Overview
Scalar Quantization (SQ) is a simpler compression technique than Product Quantization that reduces the precision of each vector component, typically from 32-bit floating point to 8-bit integers, achieving 4x memory reduction.
How Scalar Quantization Works
Quantization Process
- Find Range: Determine min and max values for each dimension
- Map: Map the continuous range to discrete integer values (e.g., 0-255 for 8-bit)

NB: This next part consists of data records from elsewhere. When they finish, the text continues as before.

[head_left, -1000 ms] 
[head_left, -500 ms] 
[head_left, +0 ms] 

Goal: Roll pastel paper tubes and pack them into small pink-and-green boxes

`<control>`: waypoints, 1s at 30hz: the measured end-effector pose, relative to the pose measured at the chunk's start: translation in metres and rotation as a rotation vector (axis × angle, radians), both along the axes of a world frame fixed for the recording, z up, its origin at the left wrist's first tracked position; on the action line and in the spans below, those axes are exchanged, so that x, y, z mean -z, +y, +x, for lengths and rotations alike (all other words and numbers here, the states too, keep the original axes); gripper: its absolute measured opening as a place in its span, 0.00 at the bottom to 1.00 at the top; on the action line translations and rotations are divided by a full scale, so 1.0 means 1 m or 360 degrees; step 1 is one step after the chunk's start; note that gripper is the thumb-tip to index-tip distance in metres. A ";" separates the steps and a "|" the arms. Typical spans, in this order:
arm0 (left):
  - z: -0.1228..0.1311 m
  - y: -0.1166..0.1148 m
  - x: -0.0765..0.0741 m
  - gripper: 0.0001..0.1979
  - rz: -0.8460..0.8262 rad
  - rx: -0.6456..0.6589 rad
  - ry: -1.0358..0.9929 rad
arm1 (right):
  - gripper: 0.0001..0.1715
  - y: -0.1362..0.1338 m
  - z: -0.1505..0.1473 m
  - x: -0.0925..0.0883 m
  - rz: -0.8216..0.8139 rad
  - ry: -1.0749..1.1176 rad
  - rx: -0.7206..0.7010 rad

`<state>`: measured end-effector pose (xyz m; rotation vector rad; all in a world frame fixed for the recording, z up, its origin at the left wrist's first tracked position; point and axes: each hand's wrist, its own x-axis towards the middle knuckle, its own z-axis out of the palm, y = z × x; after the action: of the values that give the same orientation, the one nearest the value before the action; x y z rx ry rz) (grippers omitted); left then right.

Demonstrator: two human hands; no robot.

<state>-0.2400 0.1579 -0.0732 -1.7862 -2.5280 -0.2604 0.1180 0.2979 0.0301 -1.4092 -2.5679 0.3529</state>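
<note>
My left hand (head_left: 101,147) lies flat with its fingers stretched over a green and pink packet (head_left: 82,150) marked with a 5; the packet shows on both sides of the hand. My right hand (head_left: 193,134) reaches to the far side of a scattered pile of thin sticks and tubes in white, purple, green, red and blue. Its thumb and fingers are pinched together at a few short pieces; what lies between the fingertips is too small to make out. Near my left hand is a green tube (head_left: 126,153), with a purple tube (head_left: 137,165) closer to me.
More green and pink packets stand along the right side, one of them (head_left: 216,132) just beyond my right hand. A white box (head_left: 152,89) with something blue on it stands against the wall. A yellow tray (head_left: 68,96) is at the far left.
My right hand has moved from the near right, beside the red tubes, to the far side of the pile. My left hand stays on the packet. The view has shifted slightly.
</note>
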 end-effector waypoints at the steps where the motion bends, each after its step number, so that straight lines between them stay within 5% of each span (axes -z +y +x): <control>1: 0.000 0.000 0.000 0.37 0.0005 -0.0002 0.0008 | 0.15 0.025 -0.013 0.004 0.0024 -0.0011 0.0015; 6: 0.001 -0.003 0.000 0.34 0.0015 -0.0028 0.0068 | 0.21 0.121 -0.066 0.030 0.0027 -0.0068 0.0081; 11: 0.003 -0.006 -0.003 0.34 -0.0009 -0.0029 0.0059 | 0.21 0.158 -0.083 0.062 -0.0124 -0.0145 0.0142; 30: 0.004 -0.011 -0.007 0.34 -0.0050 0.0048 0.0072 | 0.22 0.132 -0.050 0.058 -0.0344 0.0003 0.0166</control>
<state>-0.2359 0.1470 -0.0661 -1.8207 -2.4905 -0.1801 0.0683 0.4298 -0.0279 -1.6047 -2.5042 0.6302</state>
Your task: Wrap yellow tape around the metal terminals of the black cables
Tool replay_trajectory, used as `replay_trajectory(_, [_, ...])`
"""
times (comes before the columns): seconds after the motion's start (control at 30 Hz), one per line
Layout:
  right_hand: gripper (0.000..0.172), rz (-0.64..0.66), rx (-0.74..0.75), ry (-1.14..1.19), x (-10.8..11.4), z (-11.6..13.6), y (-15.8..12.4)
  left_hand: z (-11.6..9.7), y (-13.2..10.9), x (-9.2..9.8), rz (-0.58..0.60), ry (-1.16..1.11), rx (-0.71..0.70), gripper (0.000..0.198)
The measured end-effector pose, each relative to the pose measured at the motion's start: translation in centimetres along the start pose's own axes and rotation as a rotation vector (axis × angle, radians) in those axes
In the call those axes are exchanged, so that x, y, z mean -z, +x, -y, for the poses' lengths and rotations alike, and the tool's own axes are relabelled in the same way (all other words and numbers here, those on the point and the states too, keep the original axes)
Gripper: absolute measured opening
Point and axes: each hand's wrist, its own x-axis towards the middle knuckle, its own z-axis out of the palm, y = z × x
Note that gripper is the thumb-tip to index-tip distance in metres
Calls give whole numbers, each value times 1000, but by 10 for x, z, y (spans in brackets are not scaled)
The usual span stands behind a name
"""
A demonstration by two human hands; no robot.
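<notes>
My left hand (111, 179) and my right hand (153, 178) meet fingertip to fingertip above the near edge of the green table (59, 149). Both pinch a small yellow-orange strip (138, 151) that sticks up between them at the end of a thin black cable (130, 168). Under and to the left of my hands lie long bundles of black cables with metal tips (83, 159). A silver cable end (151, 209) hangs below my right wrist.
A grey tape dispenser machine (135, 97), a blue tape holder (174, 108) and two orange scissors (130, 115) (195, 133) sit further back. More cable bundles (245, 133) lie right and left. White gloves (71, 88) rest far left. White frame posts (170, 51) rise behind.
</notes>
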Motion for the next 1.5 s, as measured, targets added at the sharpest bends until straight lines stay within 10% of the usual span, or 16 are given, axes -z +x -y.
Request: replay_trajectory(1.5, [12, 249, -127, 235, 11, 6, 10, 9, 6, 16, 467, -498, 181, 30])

- Encode: Convert each float component to its quantized integer
- Store: Store compact 8-bit representations
Search Process
- Quantize query vector using same mapping
- Compute approximate distances using quantized vectors
- Optionally rerank top candidates using original vectors
Memory Reduction
- 32-bit float → 8-bit int: 4x compression
- 32-bit float → 4-bit int: 8x compression
- Example: 768-dim vector: 3,072 bytes → 768 bytes (8-bit) or 384 bytes (4-bit)
Variants
Asymmetric Scalar Quantization
- Database vectors: quantized
- Query vectors: kept in full precision
- Better accuracy than symmetric quantization
Per-Dimension vs Global
- Per-dimension: Different min/max for each dimension
- Global: Single min/max across all dimensions
Trade-offs
Advantages:
- Simple to implement
- Minimal accuracy loss (1-2% typical)
- Fast compression and decompression
- Works well with modern SIMD instructions
Disadvantages:
- Less compression than Product Quantization
- Still requires significant memory for large datasets
Comparison with Other Methods
vs Product Quantization:
- Less compression but better accuracy
- Simpler and faster
- No training required
vs Binary Quantization:
- Better accuracy but less compression
Use Cases
- When 4x compression is sufficient
- Applications requiring high accuracy
- Real-time search scenarios
- When simplicity is valued
Pricing
Implemented in most vector databases (Qdrant, Milvus, Weaviate, etc.)